• Your task: Would you reproduce, without any alteration, the lines from the opening line of the entries through the line that has "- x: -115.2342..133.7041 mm" in it?
=======
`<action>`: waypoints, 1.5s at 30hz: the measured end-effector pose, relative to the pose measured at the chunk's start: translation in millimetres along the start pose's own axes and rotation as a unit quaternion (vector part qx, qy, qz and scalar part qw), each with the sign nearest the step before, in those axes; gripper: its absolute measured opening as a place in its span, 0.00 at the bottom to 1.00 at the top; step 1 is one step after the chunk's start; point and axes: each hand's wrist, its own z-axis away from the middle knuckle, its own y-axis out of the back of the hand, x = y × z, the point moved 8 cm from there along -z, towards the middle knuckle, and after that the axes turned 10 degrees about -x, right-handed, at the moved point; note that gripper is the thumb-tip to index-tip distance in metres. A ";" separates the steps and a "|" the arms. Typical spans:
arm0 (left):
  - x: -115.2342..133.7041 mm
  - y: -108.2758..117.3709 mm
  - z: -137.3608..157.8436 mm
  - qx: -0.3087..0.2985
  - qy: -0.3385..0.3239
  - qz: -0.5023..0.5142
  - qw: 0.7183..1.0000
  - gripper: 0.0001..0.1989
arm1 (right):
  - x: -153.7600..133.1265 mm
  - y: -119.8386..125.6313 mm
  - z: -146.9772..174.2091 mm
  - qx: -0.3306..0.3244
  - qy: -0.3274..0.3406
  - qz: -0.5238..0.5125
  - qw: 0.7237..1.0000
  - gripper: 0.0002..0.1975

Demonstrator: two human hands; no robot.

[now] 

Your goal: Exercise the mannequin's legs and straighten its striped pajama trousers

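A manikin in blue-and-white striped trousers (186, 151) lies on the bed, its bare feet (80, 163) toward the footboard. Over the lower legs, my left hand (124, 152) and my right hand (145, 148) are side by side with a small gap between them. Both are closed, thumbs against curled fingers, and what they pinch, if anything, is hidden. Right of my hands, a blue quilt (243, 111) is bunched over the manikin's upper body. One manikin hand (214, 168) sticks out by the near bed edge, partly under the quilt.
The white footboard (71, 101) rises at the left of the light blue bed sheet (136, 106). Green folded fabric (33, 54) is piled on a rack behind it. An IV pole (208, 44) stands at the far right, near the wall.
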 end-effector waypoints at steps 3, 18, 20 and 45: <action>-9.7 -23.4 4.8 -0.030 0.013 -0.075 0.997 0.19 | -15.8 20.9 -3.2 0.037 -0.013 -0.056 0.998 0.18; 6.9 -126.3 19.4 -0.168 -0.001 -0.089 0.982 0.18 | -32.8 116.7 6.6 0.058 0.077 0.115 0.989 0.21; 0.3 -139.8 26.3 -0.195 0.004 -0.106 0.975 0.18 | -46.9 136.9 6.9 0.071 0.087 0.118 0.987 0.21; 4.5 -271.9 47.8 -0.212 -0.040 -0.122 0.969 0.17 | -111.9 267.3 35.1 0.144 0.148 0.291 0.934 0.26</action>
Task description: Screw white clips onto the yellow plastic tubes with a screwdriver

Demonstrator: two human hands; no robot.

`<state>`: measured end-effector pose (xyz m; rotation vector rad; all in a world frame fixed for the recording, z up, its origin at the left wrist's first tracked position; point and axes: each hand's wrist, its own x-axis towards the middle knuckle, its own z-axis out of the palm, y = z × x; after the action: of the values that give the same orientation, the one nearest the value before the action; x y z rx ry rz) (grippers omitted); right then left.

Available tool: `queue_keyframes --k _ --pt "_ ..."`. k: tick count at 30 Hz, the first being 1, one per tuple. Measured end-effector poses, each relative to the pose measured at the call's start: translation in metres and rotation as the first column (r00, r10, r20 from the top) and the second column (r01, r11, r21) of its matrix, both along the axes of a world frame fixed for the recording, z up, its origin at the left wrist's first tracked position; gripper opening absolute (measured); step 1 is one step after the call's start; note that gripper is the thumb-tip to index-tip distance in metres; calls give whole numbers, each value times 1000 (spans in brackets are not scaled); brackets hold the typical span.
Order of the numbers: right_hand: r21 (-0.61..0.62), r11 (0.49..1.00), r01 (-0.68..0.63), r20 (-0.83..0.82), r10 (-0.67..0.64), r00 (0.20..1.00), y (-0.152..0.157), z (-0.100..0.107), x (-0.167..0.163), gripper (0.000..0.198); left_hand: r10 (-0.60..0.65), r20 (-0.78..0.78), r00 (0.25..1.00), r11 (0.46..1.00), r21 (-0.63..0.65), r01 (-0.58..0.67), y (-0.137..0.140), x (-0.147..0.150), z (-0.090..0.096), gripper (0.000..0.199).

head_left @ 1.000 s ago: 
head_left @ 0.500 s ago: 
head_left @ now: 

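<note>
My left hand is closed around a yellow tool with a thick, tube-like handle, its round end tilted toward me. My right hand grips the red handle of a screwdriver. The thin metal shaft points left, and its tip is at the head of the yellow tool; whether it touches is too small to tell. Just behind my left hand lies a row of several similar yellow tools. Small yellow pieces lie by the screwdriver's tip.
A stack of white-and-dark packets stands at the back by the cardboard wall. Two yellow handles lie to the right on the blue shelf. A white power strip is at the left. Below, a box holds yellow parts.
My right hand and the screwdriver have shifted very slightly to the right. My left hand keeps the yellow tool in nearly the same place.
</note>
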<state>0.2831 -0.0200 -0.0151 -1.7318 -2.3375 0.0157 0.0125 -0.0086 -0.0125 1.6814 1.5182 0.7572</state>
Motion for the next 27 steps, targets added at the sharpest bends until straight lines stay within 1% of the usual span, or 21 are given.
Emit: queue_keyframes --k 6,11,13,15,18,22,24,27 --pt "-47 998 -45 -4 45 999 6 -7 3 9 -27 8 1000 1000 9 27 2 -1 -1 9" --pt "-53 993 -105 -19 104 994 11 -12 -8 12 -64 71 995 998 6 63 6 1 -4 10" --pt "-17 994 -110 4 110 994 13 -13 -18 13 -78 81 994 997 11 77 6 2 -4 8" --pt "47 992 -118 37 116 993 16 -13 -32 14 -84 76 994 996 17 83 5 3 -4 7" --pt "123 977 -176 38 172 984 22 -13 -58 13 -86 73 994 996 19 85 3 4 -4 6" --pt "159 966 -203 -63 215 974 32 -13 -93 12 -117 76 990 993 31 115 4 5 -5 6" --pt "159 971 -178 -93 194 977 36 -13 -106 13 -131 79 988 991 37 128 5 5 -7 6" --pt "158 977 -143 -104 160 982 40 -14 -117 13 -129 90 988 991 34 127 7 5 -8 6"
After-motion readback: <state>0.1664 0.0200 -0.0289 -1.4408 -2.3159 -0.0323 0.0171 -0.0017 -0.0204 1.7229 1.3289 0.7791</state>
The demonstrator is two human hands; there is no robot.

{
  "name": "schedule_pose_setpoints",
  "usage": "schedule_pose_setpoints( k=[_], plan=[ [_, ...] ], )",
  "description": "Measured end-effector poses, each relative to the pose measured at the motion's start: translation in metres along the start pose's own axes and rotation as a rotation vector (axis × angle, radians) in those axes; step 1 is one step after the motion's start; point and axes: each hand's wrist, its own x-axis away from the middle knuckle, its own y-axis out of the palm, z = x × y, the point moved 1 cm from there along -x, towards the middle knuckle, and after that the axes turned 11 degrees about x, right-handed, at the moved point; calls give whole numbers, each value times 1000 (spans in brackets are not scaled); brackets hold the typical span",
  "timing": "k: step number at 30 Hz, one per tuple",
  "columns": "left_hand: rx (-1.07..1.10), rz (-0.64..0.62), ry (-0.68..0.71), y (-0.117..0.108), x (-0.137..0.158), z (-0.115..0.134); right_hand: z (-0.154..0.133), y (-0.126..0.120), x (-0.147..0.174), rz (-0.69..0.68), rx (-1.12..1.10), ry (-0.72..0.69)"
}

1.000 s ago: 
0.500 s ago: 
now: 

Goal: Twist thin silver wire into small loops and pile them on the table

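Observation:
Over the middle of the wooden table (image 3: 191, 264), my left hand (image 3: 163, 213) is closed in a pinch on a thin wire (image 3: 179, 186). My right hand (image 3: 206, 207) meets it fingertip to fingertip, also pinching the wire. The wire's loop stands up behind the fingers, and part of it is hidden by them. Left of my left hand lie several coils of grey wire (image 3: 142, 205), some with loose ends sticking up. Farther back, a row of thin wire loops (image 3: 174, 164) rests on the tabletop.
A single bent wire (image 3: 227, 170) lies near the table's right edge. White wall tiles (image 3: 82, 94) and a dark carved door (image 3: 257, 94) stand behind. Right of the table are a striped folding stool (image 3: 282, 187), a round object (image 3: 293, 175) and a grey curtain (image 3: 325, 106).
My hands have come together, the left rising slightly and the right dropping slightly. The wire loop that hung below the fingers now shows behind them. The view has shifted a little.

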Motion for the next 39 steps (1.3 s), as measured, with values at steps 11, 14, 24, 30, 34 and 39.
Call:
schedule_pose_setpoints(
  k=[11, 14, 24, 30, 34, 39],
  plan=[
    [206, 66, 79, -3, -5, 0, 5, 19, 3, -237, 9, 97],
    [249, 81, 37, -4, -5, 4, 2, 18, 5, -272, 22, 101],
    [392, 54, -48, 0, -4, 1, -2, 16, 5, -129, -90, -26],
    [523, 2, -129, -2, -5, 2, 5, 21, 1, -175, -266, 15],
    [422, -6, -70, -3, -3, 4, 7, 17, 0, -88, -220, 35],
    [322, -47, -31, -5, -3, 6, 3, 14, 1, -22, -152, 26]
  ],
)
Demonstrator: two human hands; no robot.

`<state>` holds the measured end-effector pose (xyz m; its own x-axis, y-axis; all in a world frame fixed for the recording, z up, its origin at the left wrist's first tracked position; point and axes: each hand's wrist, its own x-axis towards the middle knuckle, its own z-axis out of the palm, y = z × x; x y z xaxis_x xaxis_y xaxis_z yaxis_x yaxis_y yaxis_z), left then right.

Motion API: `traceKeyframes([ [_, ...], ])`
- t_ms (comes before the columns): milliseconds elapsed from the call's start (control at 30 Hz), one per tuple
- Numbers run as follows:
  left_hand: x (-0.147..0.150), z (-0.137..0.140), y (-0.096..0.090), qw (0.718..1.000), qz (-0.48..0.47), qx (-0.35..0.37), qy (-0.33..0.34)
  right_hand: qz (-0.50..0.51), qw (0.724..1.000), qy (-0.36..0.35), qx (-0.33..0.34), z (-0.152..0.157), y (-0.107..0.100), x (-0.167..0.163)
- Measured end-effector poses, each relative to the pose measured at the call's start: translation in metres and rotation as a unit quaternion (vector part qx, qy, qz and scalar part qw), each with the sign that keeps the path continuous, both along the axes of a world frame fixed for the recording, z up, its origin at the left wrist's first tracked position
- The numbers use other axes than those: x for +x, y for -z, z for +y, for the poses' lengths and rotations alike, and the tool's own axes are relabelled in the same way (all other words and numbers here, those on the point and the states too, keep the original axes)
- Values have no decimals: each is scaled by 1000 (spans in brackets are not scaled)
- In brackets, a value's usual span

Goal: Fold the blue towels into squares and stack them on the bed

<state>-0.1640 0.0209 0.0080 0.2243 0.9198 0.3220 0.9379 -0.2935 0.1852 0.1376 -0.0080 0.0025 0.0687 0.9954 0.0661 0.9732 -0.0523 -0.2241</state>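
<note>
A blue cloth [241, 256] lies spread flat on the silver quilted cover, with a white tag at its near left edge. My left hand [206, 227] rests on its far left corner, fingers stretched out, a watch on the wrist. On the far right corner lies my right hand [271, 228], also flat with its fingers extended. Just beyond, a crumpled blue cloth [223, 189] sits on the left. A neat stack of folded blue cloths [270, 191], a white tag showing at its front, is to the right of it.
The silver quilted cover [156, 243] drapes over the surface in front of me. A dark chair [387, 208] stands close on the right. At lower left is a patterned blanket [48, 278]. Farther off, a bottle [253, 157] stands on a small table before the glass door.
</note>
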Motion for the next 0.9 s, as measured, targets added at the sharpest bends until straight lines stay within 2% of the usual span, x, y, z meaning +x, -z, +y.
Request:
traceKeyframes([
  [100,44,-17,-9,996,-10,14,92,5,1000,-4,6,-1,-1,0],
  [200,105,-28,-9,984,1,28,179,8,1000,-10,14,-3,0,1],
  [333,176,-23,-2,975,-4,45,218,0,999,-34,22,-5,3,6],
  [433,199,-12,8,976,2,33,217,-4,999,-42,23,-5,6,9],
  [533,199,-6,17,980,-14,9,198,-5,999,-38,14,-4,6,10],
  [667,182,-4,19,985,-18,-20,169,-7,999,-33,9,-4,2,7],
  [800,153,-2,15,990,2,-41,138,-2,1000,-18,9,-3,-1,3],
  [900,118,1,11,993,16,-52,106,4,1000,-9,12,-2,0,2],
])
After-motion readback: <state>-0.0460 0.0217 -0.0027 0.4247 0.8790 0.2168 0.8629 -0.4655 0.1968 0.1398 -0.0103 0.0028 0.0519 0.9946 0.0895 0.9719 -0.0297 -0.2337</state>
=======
• Response for this exercise:
`<action>`: waypoints, 1.5s at 30hz: the measured end-effector pose, relative to the pose measured at the chunk's start: translation in millimetres along the start pose's own axes and rotation as a unit quaternion (vector part qx, qy, qz and scalar part qw), each with the sign nearest the step before, in those axes; gripper: its absolute measured opening as a place in its span, 0.00 at the bottom to 1.00 at the top; step 1 is one step after the chunk's start; point and axes: each hand's wrist, its own z-axis away from the middle knuckle, its own y-axis out of the back of the hand, x = y × z, the point moved 8 cm from there along -z, towards the middle knuckle, and after that the axes turned 10 degrees about -x, right-handed, at the moved point; note that gripper is the thumb-tip to index-tip distance in metres. A ";" separates the steps and a "|" the arms. Typical spans:
arm0 (left):
  - x: -115.2342..133.7041 mm

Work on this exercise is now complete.